The next generation of RNA vaccines: self-amplifying RNA

The global COVID-19 pandemic has showcased the advantages and greatly accelerated the field of messenger RNA (mRNA) vaccines. Although the first paper to show that mRNA could be used as a vaccine was published in 1990, the efficacy of an mRNA vaccine in a phase III clinical trial was not determined until last year (2020). Strikingly, both the Pfizer/BioNTech and Moderna mRNA vaccines were shown to have >94% efficacy against COVID-19 with two doses of mRNA encoding the wild-type pre-fusion stabilized SARS-CoV-2 spike antigen. In addition, mRNA vaccines are more rapid to develop and move into clinical trials than other vaccine platforms such as viral vectors or proteins, with Moderna reporting that they completed the design and preclinical testing in just 66 days prior to starting their phase I clinical trial. Given the rapidity of development and high efficacy, we have begun the RNAissance, an age of mRNA transforming prevention of infectious diseases, as well as other applications such as oncology and rare or inherited disorders.

The recent success of mRNA vaccines has been enabled by advances in RNA stability, modulation of innate immunity against RNA, and in vivo delivery. The stability of mRNA is highly dependent on the sequence, especially the 5′ and 3′ untranslated regions (UTRs), the 5′ cap and 3′ polyA tail. Furthermore, all mRNA is known to trigger intracellular innate receptors, such has toll-like receptors (TLRs) which lead to production of type I interferon and inhibition of translation. In order to overcome this, Karikó and others have shown that using modified nucleotides, such as pseudouridine, partially suppresses this innate sensing. Perhaps the biggest hurdle in the field was efficient delivery of mRNA. While many delivery vehicles have been investigated, lipid nanoparticles (LNP) consisting of an ionizable lipid, phospholipid, cholesterol and PEGylated lipid are the most clinically advanced and are used in both the Pfizer/BioNTech and Moderna vaccines. The combination of these advances has enabled the approved COVID-19 vaccines and set the stage for future mRNA technologies.

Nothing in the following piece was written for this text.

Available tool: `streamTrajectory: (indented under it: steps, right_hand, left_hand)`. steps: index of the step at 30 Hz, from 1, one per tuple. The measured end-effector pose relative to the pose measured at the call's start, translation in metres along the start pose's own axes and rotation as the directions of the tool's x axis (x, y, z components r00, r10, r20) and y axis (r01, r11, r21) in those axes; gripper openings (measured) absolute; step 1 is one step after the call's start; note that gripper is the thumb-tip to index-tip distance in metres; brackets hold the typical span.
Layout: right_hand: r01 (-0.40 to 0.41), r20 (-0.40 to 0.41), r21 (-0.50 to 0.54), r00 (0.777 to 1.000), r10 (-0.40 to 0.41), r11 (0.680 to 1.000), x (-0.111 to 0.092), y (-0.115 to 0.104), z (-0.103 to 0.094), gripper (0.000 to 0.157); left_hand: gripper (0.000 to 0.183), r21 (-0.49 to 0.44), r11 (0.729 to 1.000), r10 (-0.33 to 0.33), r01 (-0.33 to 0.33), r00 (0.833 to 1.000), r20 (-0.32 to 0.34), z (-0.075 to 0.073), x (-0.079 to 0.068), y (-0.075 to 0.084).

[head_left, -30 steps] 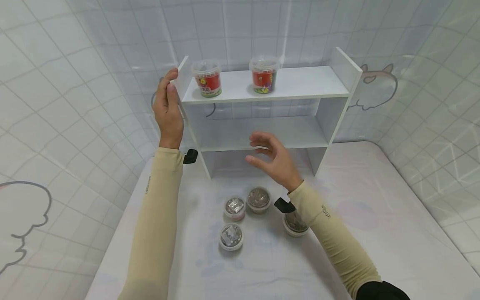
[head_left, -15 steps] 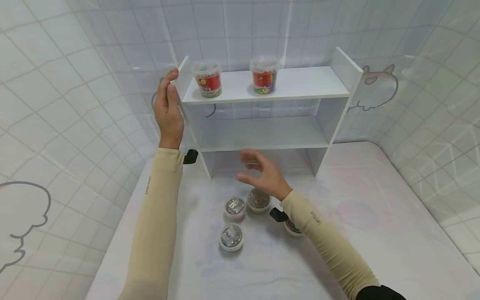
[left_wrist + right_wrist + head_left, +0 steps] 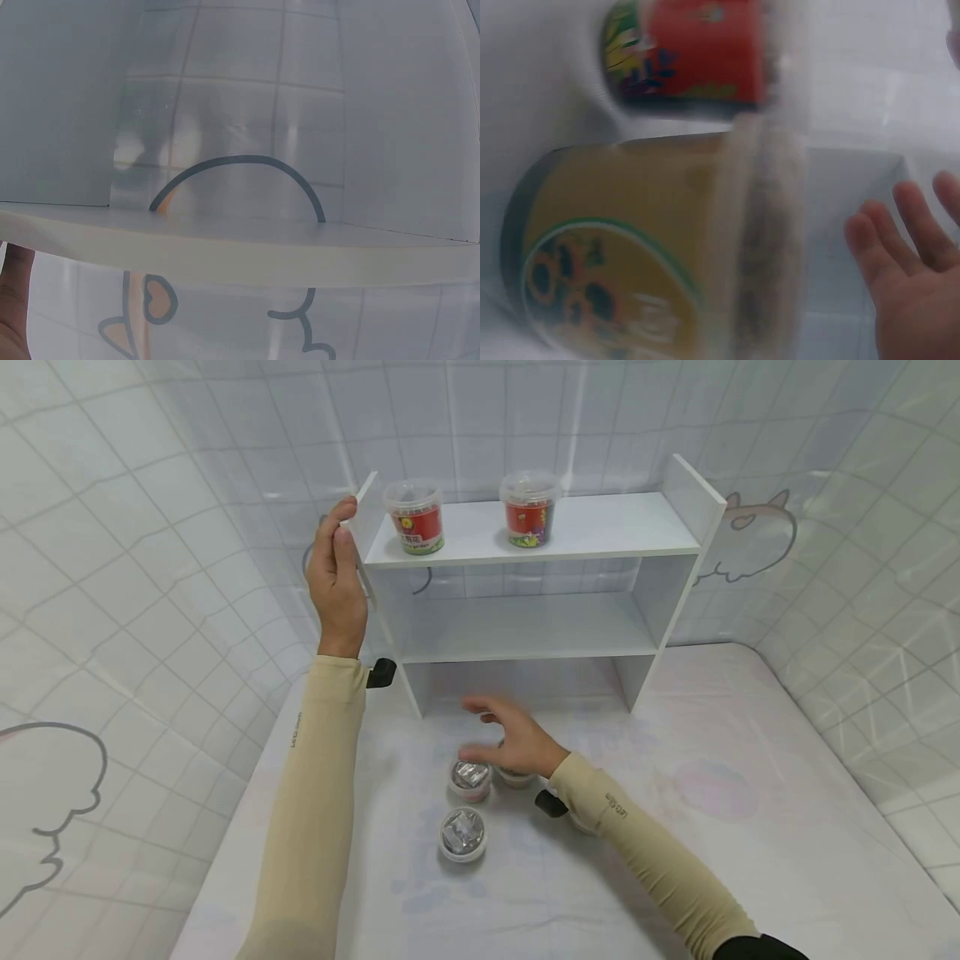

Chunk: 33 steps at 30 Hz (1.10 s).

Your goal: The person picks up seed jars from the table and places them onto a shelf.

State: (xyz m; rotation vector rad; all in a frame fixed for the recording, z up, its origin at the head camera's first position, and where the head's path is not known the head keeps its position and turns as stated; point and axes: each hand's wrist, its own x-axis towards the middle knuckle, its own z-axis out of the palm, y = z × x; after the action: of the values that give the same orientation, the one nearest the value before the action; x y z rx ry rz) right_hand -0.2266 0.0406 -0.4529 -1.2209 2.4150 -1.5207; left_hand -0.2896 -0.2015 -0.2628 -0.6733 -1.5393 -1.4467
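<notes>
My left hand [image 3: 336,581] rests with straight fingers against the left side panel of a white shelf unit [image 3: 615,522]. My right hand [image 3: 517,739], fingers spread and thumb apart, hovers over several lidded plastic tubs on the table, holding nothing. Below its thumb sits a small tub [image 3: 471,785] with a silvery top; another tub [image 3: 516,779] is partly covered by the hand. Nearer me stands a third tub [image 3: 462,835]. In the right wrist view, a tub with a yellow sunflower label [image 3: 615,247] and one with a red label [image 3: 705,52] appear close up, blurred.
Two clear tubs with red labels, a left one [image 3: 417,531] and a right one [image 3: 529,522], stand on the top shelf. One more tub [image 3: 582,827] is mostly hidden under my right forearm. White tile-patterned sheeting [image 3: 150,568] surrounds the table [image 3: 750,860].
My right hand has come down and to the left, from in front of the middle shelf to over the tubs. My left hand stays put.
</notes>
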Motion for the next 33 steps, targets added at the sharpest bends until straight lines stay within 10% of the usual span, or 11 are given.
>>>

How is an mRNA vaccine different from a traditional vaccine, such as an inactivated virus or protein vaccine? Let’s consider the goal of vaccination. The goal of a vaccine is to train your immune system to recognize a pathogen, such that if you ever encounter it, you are protected from either infection or severe disease. For COVID-19, vaccines target a protein on the surface called the ‘spike’ protein. Thus, for any COVID-19 vaccine, the strategy is to introduce the spike protein into a patient. There are many ways to do this (Figure 1), such as using an inactivated virus, the protein itself, or a carrier to deliver a nucleic acid that encodes the spike protein. The viral vector COVID-19 vaccines that have been approved (J&J and AstraZeneca/Oxford) utilize adenoviruses to deliver DNA that encodes the spike protein, whereas the mRNA vaccines (Pfizer/BioNTech and Moderna) utilize mRNA that encodes the spike protein. This mRNA is taken up by cells and the vaccine antigen is then translated by the ribosome. One major difference between mRNA vaccines and viral vector or protein vaccines is the manufacturing process. For viral vector or protein vaccines, large-scale bioreactors are required to grow batches of cells that produce the virus or protein, which is both costly and time consuming. For mRNA vaccines, the RNA is produced synthetically and encapsulated in LNPs. Thus, the patient’s own cells are employed as a bioreactor. Because mRNA can be produced quickly and synthetically, this greatly minimizes the time required to manufacture these vaccines.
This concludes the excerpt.